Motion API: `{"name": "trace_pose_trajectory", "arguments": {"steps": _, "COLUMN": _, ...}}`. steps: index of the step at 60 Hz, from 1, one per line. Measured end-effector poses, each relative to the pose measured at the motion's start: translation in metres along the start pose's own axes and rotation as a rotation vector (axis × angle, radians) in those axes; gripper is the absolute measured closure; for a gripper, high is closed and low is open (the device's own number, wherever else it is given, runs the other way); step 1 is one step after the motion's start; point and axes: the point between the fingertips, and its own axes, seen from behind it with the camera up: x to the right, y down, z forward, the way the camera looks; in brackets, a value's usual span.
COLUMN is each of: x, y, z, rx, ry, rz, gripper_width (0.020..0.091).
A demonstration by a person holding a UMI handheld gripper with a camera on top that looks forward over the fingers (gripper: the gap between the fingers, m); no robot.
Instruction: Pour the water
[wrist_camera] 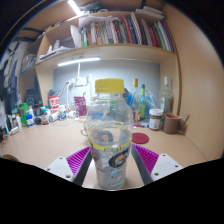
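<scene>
Gripper view: gripper [108,160] fingers pinch a clear water bottle [108,130] with yellow cap [109,86], purple pads [145,157] pressing both its sides. Bottle stands upright, raised over the beige desk [40,145]. Clutter lines the desk's far edge; bookshelf [120,35] above.

view: single, riding on tool [110,160] | faces: forward along fingers, level over table [40,145] | nearest: bottle [108,135] | far: bookshelf [110,35]
</scene>
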Motion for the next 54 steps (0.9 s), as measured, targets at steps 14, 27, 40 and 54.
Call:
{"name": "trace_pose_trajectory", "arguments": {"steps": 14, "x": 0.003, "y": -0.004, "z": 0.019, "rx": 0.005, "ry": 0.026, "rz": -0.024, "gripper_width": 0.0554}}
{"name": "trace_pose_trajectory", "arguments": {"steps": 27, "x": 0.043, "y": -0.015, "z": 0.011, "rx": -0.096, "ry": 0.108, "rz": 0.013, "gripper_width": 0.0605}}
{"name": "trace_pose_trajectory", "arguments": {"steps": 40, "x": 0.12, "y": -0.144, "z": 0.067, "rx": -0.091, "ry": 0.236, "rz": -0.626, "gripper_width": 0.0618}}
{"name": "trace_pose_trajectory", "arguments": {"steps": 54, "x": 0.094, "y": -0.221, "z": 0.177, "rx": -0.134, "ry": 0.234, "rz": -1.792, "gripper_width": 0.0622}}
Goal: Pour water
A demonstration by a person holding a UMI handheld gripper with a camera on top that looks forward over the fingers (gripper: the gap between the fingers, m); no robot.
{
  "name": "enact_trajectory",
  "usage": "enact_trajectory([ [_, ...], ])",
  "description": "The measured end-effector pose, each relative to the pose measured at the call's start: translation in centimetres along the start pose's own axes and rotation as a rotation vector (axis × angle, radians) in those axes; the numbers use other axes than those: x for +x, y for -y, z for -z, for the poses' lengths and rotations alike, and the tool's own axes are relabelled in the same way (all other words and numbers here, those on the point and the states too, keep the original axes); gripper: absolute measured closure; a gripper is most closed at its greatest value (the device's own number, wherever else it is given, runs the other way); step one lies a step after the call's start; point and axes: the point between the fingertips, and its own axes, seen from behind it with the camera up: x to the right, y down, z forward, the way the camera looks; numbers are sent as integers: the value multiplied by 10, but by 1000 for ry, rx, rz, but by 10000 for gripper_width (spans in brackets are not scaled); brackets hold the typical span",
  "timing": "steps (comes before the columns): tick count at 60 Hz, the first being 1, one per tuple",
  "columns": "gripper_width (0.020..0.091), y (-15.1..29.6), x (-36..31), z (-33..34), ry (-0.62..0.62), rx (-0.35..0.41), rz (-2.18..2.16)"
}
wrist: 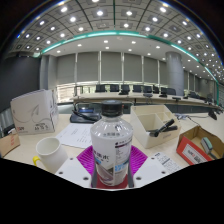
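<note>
A clear plastic water bottle with a white cap and a pale label stands upright between my fingers, filling the space between the magenta pads. Both pads press against its sides, so my gripper is shut on the bottle. The bottle's base is hidden below the fingers. A white cup sits on the table to the left of the bottle, a little ahead of the fingers, its mouth facing up.
A white carton stands at the left behind the cup. Papers lie just behind the bottle. An open cardboard box and a red-printed box sit to the right. Desks with monitors line the back of the room.
</note>
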Motion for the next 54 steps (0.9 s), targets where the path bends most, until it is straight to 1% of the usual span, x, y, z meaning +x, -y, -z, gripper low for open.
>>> enact_trajectory([
  [6, 597, 2, 0, 0, -5, 10, 6],
  [8, 563, 0, 0, -1, -3, 1, 2],
  [10, 531, -4, 1, -1, -5, -24, -2],
  [11, 498, -7, 1, -1, -6, -42, -4],
  [12, 444, -10, 1, 0, -4, -61, -6],
  [14, 293, -12, 0, 3, 6, -88, -9],
  [15, 228, -12, -1, 4, 11, -96, -12],
  [17, 268, -11, -1, 9, 13, -106, -16],
  [18, 273, -9, -1, 11, 12, -110, -17],
  [21, 237, -4, 1, 18, 9, -122, -11],
  [22, 234, -1, 1, 22, 6, -123, -6],
  [32, 246, 30, -8, 77, -14, -153, 9],
  [45, 243, 58, -36, 192, -53, -258, -16],
  [54, 240, 72, -61, 278, -56, -295, -12],
])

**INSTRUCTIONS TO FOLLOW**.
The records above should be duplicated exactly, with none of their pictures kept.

**RESULT OF THIS TASK**.
Motion API: `{"name": "trace_pose_trajectory", "arguments": {"steps": _, "COLUMN": _, ...}}`. steps: index of the step at 60 Hz, from 1, one per line. Measured end-effector poses, each relative to the pose measured at the motion's start: translation in metres along the start pose's own axes and rotation as a rotation vector (axis × angle, radians) in those axes; gripper is the absolute measured closure; for a gripper, high is closed and low is open (the device's own number, wherever else it is given, runs the other way); step 1 is one step after the motion's start; point and axes: the point between the fingertips, and its own axes, seen from behind it with the camera up: x to the right, y down, z forward, the way the camera looks; in brackets, a value's usual span.
COLUMN is each of: x, y, z, rx, ry, rz, gripper_width (0.020..0.091).
A demonstration by a person holding a UMI handheld gripper with a camera on top that looks forward over the fingers (gripper: the gap between the fingers, m); no robot.
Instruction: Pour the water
[wrist_camera] 
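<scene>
Gripper view: gripper [108,160] fingers pinch a clear water bottle [108,130] with yellow cap [109,86], purple pads [145,157] pressing both its sides. Bottle stands upright, raised over the beige desk [40,145]. Clutter lines the desk's far edge; bookshelf [120,35] above.

view: single, riding on tool [110,160] | faces: forward along fingers, level over table [40,145] | nearest: bottle [108,135] | far: bookshelf [110,35]
</scene>
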Motion for the next 54 steps (0.9 s), as measured, targets at steps 14, 27, 40 and 54.
Call:
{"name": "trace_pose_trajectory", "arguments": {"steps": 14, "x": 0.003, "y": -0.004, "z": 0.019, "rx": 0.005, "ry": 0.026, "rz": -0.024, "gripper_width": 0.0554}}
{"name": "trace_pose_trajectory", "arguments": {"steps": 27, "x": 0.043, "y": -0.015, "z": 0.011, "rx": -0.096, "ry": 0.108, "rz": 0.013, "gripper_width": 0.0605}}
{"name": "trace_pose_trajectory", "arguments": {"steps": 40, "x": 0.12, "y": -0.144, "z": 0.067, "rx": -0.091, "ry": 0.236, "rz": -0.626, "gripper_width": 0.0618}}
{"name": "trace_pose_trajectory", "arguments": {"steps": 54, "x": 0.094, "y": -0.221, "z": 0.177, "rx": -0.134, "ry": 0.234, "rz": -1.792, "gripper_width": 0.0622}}
Goal: Pour water
A demonstration by a person holding a UMI handheld gripper with a camera on top that looks forward over the fingers (gripper: the gap between the fingers, m); no robot.
{
  "name": "enact_trajectory",
  "usage": "enact_trajectory([ [_, ...], ])",
  "description": "The measured end-effector pose, each relative to the pose measured at the call's start: translation in centimetres along the start pose's own axes and rotation as a rotation vector (axis × angle, radians) in those axes; the numbers use other axes than those: x for +x, y for -y, z for -z, for the poses' lengths and rotations alike, and the tool's own axes are relabelled in the same way (all other words and numbers here, those on the point and the states too, keep the original axes); gripper: absolute measured closure; a gripper is most closed at its greatest value (the device's own number, wherever else it is given, runs the other way); step one lies a step after the call's start; point and axes: the point between the fingertips, and its own axes, seen from behind it with the camera up: x to the right, y down, z forward, the way the camera looks; numbers are sent as integers: the value multiplied by 10, but by 1000 for ry, rx, rz, but by 10000 for gripper_width (spans in brackets are not scaled); brackets hold the typical span",
  "timing": "steps (comes before the columns): tick count at 60 Hz, the first being 1, one per tuple",
  "columns": "gripper_width (0.020..0.091), y (-15.1..29.6), x (-36..31), z (-33..34), ry (-0.62..0.62), rx (-0.35..0.41), rz (-2.18..2.16)"
}
wrist: 
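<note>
A clear plastic water bottle with a white cap and a pale label stands upright between my fingers, filling the space between the magenta pads. Both pads press against its sides, so my gripper is shut on the bottle. The bottle's base is hidden below the fingers. A white cup sits on the table to the left of the bottle, a little ahead of the fingers, its mouth facing up.
A white carton stands at the left behind the cup. Papers lie just behind the bottle. An open cardboard box and a red-printed box sit to the right. Desks with monitors line the back of the room.
</note>
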Motion for the next 54 steps (0.9 s), targets where the path bends most, until it is straight to 1% of the usual span, x, y, z meaning +x, -y, -z, gripper low for open.
>>> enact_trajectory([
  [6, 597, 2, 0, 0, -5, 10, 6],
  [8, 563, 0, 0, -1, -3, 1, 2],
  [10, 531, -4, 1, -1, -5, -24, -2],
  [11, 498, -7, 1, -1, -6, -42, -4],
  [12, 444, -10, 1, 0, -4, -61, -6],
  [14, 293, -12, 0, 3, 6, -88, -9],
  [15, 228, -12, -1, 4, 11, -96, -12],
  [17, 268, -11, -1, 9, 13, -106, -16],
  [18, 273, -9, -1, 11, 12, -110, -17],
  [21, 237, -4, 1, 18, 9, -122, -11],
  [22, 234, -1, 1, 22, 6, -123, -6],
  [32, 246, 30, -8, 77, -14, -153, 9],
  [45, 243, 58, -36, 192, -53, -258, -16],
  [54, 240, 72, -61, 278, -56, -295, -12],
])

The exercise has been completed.